* **SUPPLIED DATA**:
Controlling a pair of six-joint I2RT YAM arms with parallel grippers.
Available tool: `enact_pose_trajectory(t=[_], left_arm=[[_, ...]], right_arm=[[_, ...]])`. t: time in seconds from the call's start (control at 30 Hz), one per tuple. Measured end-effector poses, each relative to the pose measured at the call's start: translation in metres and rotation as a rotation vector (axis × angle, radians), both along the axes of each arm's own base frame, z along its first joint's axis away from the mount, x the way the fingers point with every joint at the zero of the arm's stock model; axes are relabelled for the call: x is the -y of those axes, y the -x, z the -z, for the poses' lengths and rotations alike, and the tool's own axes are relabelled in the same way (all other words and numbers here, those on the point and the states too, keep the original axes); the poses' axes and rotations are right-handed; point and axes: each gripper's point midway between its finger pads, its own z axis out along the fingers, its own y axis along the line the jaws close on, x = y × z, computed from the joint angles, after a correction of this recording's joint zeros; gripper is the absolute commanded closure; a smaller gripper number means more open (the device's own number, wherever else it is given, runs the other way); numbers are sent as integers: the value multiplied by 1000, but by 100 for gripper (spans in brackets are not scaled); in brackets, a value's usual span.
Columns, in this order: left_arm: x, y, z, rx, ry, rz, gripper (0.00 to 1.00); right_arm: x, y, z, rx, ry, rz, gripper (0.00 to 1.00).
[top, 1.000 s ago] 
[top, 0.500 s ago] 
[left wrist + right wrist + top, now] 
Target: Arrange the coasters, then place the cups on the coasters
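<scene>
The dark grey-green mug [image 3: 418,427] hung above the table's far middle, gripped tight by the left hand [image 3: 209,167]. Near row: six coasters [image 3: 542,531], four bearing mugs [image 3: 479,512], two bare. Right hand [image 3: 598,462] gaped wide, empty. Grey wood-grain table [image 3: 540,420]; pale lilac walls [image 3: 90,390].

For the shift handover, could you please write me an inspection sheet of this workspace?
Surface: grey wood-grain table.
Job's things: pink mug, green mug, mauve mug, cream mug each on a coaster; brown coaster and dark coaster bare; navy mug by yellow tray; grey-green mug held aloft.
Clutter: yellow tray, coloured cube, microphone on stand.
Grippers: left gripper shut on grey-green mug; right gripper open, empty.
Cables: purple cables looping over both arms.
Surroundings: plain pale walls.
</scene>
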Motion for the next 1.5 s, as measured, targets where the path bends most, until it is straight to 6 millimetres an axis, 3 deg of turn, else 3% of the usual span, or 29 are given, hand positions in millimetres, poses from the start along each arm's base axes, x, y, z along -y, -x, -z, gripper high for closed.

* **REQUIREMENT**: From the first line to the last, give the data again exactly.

* **SOLUTION**:
Controlling a pair of six-joint I2RT YAM arms with parallel grippers.
Available tool: `enact_pose_trajectory(t=[_], left_arm=[[_, ...]], right_arm=[[_, ...]])`. t: time in seconds from the call's start (control at 30 Hz), one per tuple. Measured end-effector poses, each relative to the pose measured at the call's start: translation in metres and rotation as a rotation vector (axis × angle, radians), both along the axes of each arm's own base frame, z along its first joint's axis away from the mount, x the way the fingers point with every joint at the zero of the arm's stock model; axes are relabelled for the call: x is the -y of those axes, y the -x, z the -z, for the poses' lengths and rotations alike, and the tool's own axes are relabelled in the same way (all other words and numbers here, those on the point and the states too, keep the original axes); the poses' axes and rotations are right-handed; point and axes: each gripper's point midway between its finger pads, its own z axis out along the fingers, its own y axis along the line the jaws close on, x = y × z, computed from the joint angles, after a correction of this recording's joint zeros; gripper is the absolute commanded closure; a smaller gripper number means more open (the device's own number, wherever else it is given, runs the other way); numbers are sent as integers: the value multiplied by 1000, but by 100 for gripper (spans in brackets are not scaled); in brackets, a value's usual span.
Columns, in this order: left_arm: x, y, z, rx, ry, rz, gripper (0.00 to 1.00); right_arm: x, y, z, rx, ry, rz, gripper (0.00 to 1.00).
[top, 1.000 s ago] 
[top, 0.500 s ago] 
[left wrist + right wrist + top, now] 
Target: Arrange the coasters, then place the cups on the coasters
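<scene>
The dark grey-green mug [image 3: 418,427] hung above the table's far middle, gripped tight by the left hand [image 3: 209,167]. Near row: six coasters [image 3: 542,531], four bearing mugs [image 3: 479,512], two bare. Right hand [image 3: 598,462] gaped wide, empty. Grey wood-grain table [image 3: 540,420]; pale lilac walls [image 3: 90,390].

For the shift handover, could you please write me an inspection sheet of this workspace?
Surface: grey wood-grain table.
Job's things: pink mug, green mug, mauve mug, cream mug each on a coaster; brown coaster and dark coaster bare; navy mug by yellow tray; grey-green mug held aloft.
Clutter: yellow tray, coloured cube, microphone on stand.
Grippers: left gripper shut on grey-green mug; right gripper open, empty.
Cables: purple cables looping over both arms.
Surroundings: plain pale walls.
</scene>
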Motion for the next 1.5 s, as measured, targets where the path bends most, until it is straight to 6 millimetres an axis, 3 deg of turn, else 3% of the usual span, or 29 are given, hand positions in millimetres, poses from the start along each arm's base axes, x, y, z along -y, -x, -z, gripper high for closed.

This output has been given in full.